DATA:
===============

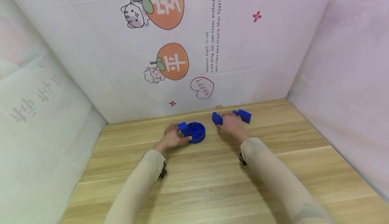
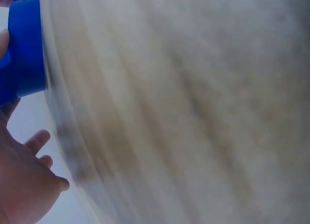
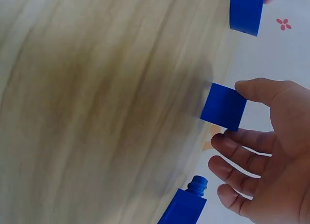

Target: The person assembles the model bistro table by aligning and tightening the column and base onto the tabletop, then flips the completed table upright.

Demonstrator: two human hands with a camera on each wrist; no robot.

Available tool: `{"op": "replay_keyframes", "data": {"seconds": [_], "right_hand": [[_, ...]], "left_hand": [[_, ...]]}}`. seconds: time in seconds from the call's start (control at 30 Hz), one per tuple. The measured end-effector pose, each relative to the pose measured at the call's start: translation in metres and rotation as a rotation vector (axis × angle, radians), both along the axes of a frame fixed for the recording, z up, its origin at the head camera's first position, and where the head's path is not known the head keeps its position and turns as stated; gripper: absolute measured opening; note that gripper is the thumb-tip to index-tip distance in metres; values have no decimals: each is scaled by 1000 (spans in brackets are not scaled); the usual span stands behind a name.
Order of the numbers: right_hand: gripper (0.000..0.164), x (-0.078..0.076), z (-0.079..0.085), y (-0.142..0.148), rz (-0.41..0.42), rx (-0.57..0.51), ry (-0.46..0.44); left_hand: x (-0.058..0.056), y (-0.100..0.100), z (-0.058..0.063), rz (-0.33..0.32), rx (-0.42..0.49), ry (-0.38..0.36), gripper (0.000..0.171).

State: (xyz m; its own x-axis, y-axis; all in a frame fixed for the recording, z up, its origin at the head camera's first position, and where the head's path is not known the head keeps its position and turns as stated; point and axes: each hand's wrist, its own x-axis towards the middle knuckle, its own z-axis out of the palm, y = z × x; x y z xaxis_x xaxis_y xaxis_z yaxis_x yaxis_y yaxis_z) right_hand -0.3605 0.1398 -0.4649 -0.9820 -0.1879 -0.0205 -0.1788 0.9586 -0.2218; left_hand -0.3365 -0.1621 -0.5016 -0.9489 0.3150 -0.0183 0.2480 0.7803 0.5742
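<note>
My left hand (image 1: 172,139) grips a round blue base (image 1: 200,137) with round sockets in its upper face. The thumb lies at the base's near edge, and other fingers are behind a blue block (image 1: 183,128) that stands up at its left side. In the left wrist view, the base's smooth blue side (image 2: 29,44) shows at the upper left. My right hand (image 1: 233,125) pinches a second blue block (image 3: 224,106) between thumb and index finger; a small knob tops it in the head view. Right of that hand lies another blue block (image 1: 244,116) with a ridged, screw-like peg (image 3: 197,185).
The wooden tabletop (image 1: 194,183) meets a printed white back sheet (image 1: 243,65) just behind the blue pieces. White side sheets (image 1: 39,116) stand at left and right. Dark wrist cameras (image 1: 163,171) sit under both sleeves.
</note>
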Motion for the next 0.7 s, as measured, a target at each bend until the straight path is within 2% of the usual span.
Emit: {"op": "replay_keyframes", "data": {"seconds": [0.3,0.53,0.7], "right_hand": [[60,-2,-1,-4,-77,30,-20],[60,0,12,-10,-53,-73,93],[66,8,25,-17,-20,-171,129]], "left_hand": [[2,2,3,-16,-22,0,82],[-1,2,3,-12,-38,-6,85],[0,2,4,-4,-54,-12,85]]}}
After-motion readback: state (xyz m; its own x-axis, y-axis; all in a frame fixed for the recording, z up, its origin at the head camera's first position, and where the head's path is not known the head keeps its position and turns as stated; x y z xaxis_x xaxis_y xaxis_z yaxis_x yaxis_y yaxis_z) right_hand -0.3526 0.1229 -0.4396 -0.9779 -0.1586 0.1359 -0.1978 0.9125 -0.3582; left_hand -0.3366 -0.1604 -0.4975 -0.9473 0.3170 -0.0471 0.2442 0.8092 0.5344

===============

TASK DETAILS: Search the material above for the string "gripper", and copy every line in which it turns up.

TASK ANSWER:
Available tool: `{"op": "replay_keyframes", "data": {"seconds": [_], "right_hand": [[_, ...]], "left_hand": [[_, ...]]}}`. seconds: time in seconds from the call's start (control at 30 Hz), one per tuple. The measured end-effector pose, each relative to the pose measured at the call's start: translation in metres and rotation as a rotation vector (axis × angle, radians), both along the axes of a frame fixed for the recording, z up, its origin at the head camera's first position, and where the head's path is not known the head keeps its position and turns as stated; gripper: absolute measured opening; note that gripper is the thumb-tip to index-tip distance in metres; values have no decimals: each is scaled by 1000 (spans in brackets are not scaled); the usual span stands behind a name.
Order of the numbers: right_hand: gripper (0.000..0.164), x (-0.078..0.076), z (-0.079..0.085), y (-0.142..0.148), rz (-0.41..0.42), rx (-0.57..0.51), ry (-0.46..0.44); left_hand: x (-0.058..0.056), y (-0.100..0.100), z (-0.058..0.063), rz (-0.33..0.32), rx (-0.42..0.49), ry (-0.38..0.36), gripper (0.000..0.171).

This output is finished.